In late November 1907, explorer Jørgen Brønlund recorded a stark final diary entry. Huddled in a small Arctic cave, near death due to starvation and freezing temperatures, he wrote, “I reached this place under a waning moon, and cannot go on, because of my frozen feet and the darkness.”
The 29-year-old concluded, “The bodies of the others are in the middle of the fjord.”
More than a century later, reports Mindy Weisberger for Live Science, chemists from the University of Southern Denmark have shed light on the end of Brønlund’s life by analyzing a bit of black material smeared on the last page of his journal. Their findings, published in the journal Archaeometry, identify the substance as a mix of burnt rubber, oil and feces—likely remnants of a last, desperate attempt to light a petroleum burner.
“I see for me, how he, weakened and with dirty, shaking hands, fumbled in an attempt to light the burner, but failed,” says lead author Kaare Lund Rasmussen in a statement.
At the time of his death, Brønlund, a Greeland-born Inuit, had a petroleum burner, matches and petroleum, but no metabolized alcohol to preheat the burner.
“He had to find something else to get the burner going,” Rasmussen explains. “You can use paper or oiled fabric, but it is difficult. We think he tried with the oils available, because the black spot contains traces of vegetable oil and oils that may come from fish, animals or wax candles.”
Per Atlas Obscura’s Luna Shyr, Brønlund’s three-man sledge team ran into trouble while attempting to return to the Denmark Expedition’s base camp in Danmarkshavn. Led by explorer Ludvig Mylius-Erichsen, the group had set out to determine whether Peary Land, a territory in northeastern Greenland, was a peninsula or an island. The former would give Denmark a strong claim to the area, while the latter would offer an advantage to the United States.
Brønlund, Mylius-Erichsen and cartographer Niels Peter Høeg Hagen spent the summer of 1907 in a fjord, where they waited for the ice and snow that would enable them to travel back to camp. But by the time the trio started out again in the fall, they were exhausted and hungry. Brønlund’s companions died within days of each other in mid- to late November; he persevered for another 15 miles to reach the cave where he ultimately died.
A search party found Brønlund’s body and diary, along with sketches made by Hagen, in the spring of 1908. Hagen’s and Mylius-Erichsen’s bodies were never found. The Royal Library in Copenhagen took ownership of the explorer’s diary, and in 1993, an unnamed researcher acting without supervisors’ permission removed the black spot from its pages.

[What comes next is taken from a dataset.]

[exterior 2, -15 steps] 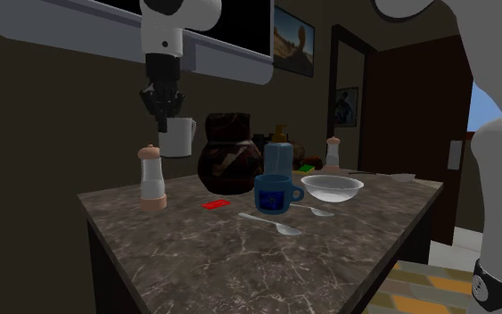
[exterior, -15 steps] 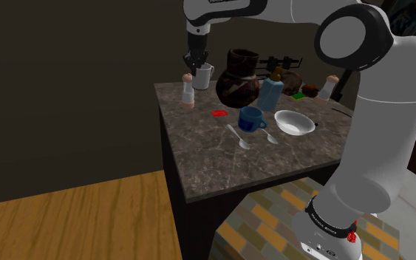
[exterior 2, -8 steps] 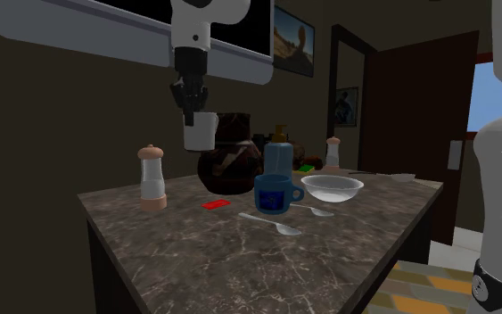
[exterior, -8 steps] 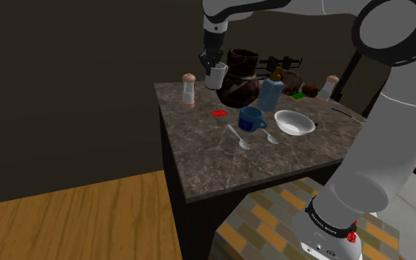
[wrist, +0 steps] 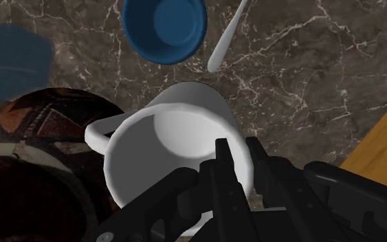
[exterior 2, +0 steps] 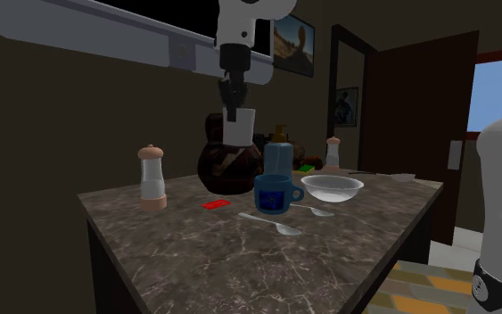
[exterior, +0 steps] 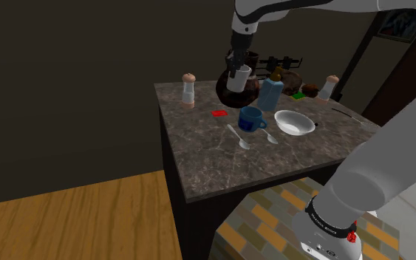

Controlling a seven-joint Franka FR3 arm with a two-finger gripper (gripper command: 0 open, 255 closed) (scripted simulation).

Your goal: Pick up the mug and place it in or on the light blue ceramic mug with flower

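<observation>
Two fingers [wrist: 220, 161] pinch the white mug [wrist: 164, 144] by its rim in the wrist view; exterior views show it aloft.

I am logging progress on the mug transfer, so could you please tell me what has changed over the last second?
The gripper, shut on the white mug, carried it through the air toward the shoulder view's right, from near the shaker to in front of the brown vase, closer to the blue mug. The blue mug, bowl, spoons and shaker stayed put.
</observation>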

“The spot was immediately brought to the National Museum [of Denmark] for examination,” Rasmussen tells Live Science. “There was no commercial or otherwise gain for this person. Nowadays, we do not analyze samples without written authorization, but it was entirely different then.”
In the 1990s, the technology needed to effectively analyze the material didn’t exist. But more recently, scientists were able to use X-ray fluorescence and inductively coupled plasma mass spectrometry to study the blotch at the atomic level and determine its chemical makeup. Some of the mixture probably came from the rubber gasket in the burner Brønlund was trying to light. The presence of fecal matter, meanwhile, could suggest that the explorer made a desperate attempt to burn his own excrement, or it could simply reflect the terrible conditions he faced in his final hours.

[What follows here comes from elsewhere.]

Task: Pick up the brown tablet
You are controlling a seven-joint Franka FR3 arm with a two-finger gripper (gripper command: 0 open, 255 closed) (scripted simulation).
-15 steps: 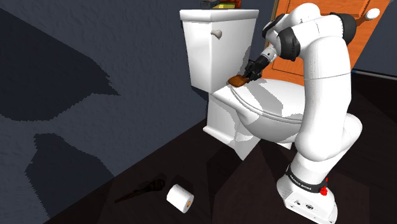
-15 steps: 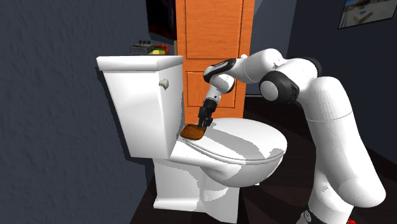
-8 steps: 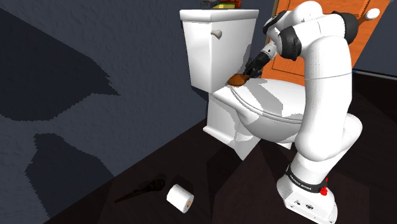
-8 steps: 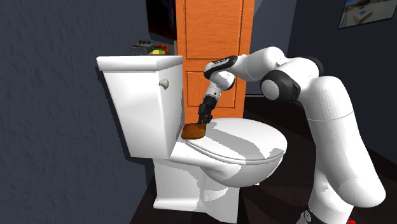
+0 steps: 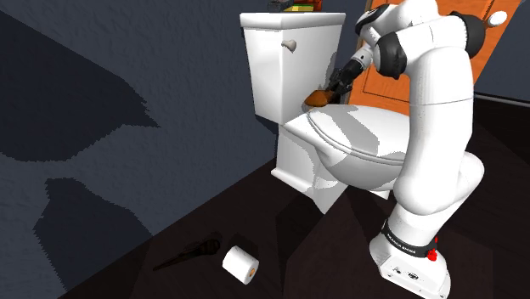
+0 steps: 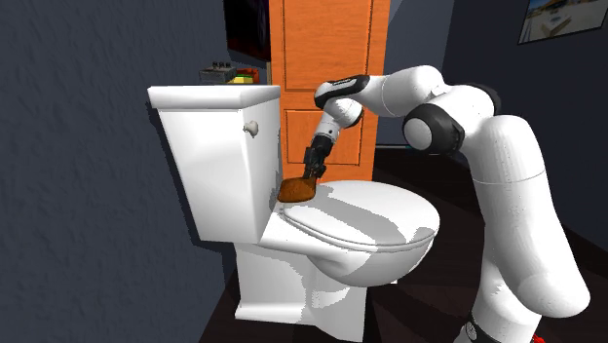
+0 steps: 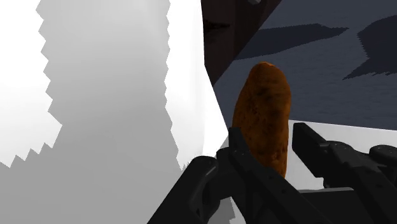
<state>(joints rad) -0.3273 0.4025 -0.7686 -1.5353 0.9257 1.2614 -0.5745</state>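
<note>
Gripper (image 6: 310,177) is clamped on the brown tablet (image 6: 295,190), which hangs higher above the toilet lid (image 6: 362,222) than 1 second ago, just left of frame centre beside the tank (image 6: 222,156). Shoulder view adds a toilet roll (image 5: 239,264) on the floor, lower left. In the wrist view the tablet's long axis runs out past the fingertips.
</note>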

Despite everything, Rasmussen tells Atlas Obscura, there’s no evidence that Brønlund used his diary, which contained evidence that Peary Land was indeed a peninsula, in his efforts to light the burner.
“I think the diary was something he knew other people would read, so he would preserve that by all means,” he says. “Just think of it: He realized he would die very soon, and he really protected his diary and the information they had gathered. You could say that the acts of Brønlund meant the expedition was fulfilled in a way, because the information got back.”